Ela chorava, mas não era de tristeza. Toda vez que ela se sentia nervosa, seu corpo produzia lágrimas e mais lágrimas. Era constrangedor e ela detestava. Mas no chuveiro ninguém saberia, então ela deixava suas lágrimas correrem e seguirem seu fluxo.

Ela se secou, colocou a roupa e o perfume e desceu no elevador para o lobby de entrada do seu prédio, onde um porteiro a acompanhou até o carro com um guarda-chuva grande e vermelho, com a insígnia do hotel em dourado. Muito glamour para pouco tempo de aproveitar. Ela agradeceu com um aceno de cabeça, já dentro do carro. O motorista a cumprimentou por detrás de uma barreira de vidro. 

Era compreensível que as pessoas não estivessem se falando muito. Estavam todos ainda de luto por todas as perdas. 

Semanas antes, a doutora Volusious, diretora geral da Organização Mundial de Saúde, anunciou que a última pessoa não-imune ao vírus que tomara conta do mundo inteiro havia resistido ao tratamento e acabara de morrer. Sentimentos mistos. Isto representava o fim de uma pandemia global com uma taxa de mortalidade recorde. Mas também era mais uma morte para alimentar as estatísticas e as pilhas de corpos. 

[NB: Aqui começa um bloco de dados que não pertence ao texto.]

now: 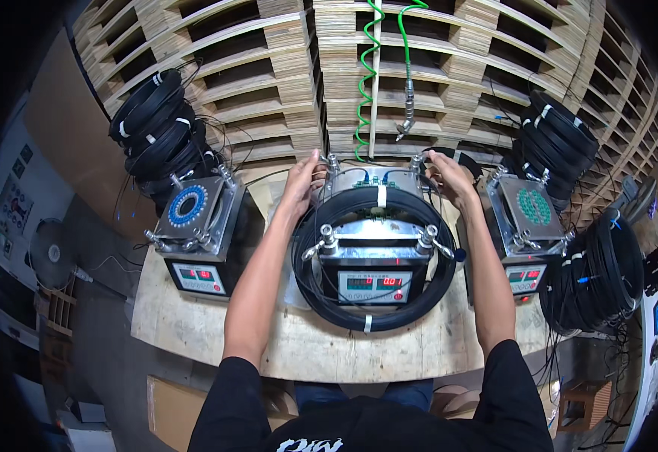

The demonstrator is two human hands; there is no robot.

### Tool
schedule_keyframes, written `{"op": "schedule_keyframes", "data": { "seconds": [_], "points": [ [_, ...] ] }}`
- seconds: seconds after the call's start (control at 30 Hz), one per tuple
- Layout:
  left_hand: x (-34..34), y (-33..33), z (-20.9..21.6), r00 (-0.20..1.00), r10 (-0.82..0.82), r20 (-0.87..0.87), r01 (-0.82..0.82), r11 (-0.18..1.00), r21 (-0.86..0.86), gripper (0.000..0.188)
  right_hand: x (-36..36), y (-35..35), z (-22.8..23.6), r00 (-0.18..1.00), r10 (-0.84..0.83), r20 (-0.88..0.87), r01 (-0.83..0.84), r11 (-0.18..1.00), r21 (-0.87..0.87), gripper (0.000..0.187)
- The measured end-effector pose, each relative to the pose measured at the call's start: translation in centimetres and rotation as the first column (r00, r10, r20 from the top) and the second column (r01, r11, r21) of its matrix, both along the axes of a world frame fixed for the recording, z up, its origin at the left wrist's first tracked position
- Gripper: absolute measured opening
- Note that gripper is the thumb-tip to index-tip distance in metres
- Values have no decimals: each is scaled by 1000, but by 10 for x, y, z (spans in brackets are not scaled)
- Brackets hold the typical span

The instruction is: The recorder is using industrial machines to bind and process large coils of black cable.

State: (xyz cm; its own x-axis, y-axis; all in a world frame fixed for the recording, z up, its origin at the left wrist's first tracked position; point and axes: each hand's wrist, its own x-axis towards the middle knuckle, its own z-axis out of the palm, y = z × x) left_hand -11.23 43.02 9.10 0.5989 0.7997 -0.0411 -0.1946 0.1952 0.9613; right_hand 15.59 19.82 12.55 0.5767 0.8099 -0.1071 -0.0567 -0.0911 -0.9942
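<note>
Qty: 2 hands [304,181] [453,179], 3 machs. [374,288] [199,279] [525,278], 3 piles blk. coils [169,147] [558,143] [600,271], 1 ctr. coil [420,311], 1 blue ring [188,224], 1 grn. ring [534,207], 1 table [291,361], 1 nozzle [409,105].

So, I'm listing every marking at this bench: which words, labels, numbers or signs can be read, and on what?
I don't copy text out, only where it stands:
Middle machine's panel: lit red digits; small print mostly blurred.
Left machine's panel: red digits, small and blurred.
Right machine's panel: red digits, likewise.
Black shirt: white lettering, cut off by the lower edge.
</note>
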Motion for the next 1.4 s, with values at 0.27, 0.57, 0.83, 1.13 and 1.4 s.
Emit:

O mundo estava em colapso. Cidades inteiras haviam sido dizimadas, transformadas em valas para cremação em massa dos infectados. A economia enfrentava a maior recessão desde a quebra da bolsa. As pessoas que restaram haviam desenvolvido imunidade ou se mantido longe o suficiente de tudo e todos para esperar a crise passar. Muitos dos quais eram ricos.

Enquanto a chuva castigava o carro, Cas encarava o lado de fora pela janela, refletindo na fragilidade humana. Todos estavam desesperançosos e com medo. Não era pra menos, afinal a pandemia havia sido fruto de uma guerra biológica travada entre os EUA e a Rússia. Algum biomédico norteamericano descobriu um vírus letal que era capaz de sofrer mutações tão rapidamente quanto infectava novos hospedeiros. As coisas saíram do controle e o que deveria ser um ataque isolado ao líder de governo do país inimigo se tornou o maior ato de terrorismo da história. Não havia uma cura para a doença que era capaz, em casos graves, de matar o doente em dois dias. Enquanto pesquisavam por uma cura, quem não era imune, morria. E a imunidade era tão aleatória quanto o contágio. Ninguém sabia de onde vinha e para onde iria. Cas era imune. E ela mesma não entendia o porquê seus pais não o eram. Vê-los morrer, ainda no começo da crise, sem poder se despedir. Apenas a lembrança ainda a fazia tremer.

Cas descartou os pensamentos com um balançar de sua cabeça e percebeu que, finalmente, estava chegando ao seu destino. Em momentos em que a história está sendo escrita, tudo parece grandioso demais. Mas Cas sabia que este momento seria para sempre lembrado.